◆ PROBLEM TO SOLVE
Copy out each line of the data that holds the word "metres".

━━ DATA RECORDS

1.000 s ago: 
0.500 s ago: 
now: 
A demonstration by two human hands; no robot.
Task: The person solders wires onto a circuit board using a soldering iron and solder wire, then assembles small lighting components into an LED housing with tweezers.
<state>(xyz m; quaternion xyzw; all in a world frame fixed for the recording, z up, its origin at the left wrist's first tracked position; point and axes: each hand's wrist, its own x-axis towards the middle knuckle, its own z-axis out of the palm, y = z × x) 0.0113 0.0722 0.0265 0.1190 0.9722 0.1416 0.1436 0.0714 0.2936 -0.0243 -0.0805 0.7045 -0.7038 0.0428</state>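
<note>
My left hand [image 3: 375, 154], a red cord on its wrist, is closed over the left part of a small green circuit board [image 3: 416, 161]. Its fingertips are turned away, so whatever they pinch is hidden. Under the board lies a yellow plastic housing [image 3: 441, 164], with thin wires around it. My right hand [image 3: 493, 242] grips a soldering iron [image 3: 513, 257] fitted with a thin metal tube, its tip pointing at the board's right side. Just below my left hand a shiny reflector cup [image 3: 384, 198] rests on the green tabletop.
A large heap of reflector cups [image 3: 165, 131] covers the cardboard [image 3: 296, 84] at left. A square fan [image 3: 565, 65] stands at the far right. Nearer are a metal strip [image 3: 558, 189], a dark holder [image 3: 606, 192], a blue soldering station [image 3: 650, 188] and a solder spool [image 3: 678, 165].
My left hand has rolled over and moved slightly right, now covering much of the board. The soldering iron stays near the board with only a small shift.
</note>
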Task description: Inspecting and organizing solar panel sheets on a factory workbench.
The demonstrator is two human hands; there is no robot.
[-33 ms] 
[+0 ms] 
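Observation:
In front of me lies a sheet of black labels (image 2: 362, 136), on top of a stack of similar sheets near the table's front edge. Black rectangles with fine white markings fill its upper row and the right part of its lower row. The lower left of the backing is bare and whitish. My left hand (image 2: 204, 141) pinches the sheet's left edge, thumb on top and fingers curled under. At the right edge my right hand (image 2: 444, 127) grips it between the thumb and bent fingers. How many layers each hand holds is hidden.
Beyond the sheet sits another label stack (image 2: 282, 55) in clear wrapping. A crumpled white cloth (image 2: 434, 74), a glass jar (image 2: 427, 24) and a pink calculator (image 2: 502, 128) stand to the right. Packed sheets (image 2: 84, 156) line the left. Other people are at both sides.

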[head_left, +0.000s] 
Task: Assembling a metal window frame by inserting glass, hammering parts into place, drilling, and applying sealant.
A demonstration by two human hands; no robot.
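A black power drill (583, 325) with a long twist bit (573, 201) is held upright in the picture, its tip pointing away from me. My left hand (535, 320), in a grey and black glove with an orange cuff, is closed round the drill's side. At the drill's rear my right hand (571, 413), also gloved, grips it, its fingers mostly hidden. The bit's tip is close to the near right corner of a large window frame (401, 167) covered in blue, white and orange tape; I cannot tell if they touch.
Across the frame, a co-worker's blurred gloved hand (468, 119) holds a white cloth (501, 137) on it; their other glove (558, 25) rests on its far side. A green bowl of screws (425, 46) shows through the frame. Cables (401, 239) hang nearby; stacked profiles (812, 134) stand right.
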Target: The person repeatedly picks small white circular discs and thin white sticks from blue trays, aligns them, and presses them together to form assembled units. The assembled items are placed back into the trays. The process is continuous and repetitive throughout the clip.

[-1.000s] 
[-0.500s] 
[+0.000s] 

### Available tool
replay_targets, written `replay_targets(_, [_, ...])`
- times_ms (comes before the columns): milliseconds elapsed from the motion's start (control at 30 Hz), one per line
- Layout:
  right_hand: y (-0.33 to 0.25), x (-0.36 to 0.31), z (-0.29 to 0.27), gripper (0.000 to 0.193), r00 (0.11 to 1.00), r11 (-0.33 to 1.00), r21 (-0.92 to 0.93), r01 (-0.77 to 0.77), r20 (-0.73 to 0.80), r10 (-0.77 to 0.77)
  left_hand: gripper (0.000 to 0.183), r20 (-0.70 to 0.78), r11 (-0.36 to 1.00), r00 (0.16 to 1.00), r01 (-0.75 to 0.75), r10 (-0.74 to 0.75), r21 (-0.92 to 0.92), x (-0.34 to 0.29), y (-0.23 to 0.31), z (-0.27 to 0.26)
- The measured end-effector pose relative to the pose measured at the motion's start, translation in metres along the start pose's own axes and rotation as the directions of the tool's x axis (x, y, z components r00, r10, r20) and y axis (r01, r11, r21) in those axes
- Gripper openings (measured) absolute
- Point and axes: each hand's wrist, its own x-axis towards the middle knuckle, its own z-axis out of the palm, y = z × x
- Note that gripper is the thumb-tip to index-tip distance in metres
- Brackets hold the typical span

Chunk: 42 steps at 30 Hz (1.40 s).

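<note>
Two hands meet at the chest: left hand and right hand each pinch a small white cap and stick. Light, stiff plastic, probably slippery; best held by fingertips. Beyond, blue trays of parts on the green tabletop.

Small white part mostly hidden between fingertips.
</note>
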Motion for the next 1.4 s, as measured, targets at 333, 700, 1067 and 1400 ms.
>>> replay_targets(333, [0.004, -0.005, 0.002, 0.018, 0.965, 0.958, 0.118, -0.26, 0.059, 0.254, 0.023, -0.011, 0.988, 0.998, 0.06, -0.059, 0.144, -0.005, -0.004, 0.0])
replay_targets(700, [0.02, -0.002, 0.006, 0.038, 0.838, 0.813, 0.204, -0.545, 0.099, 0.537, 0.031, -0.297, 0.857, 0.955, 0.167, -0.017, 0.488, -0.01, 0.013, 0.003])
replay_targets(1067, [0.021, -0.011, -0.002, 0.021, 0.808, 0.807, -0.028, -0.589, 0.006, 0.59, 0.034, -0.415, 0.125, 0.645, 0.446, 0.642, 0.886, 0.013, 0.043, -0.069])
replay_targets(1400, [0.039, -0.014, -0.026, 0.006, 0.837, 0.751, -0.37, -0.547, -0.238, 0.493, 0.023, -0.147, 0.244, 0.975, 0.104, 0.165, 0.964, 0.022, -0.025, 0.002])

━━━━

◆ WRITTEN RESPONSE
- The measured end-effector pose relative to the pose measured at the motion's start, translation in metres along the start pose's own axes and rotation as the directions of the tool's x axis (x, y, z components r00, r10, r20) and y axis (r01, r11, r21) in those axes
- Note that gripper is the thumb-tip to index-tip distance in metres

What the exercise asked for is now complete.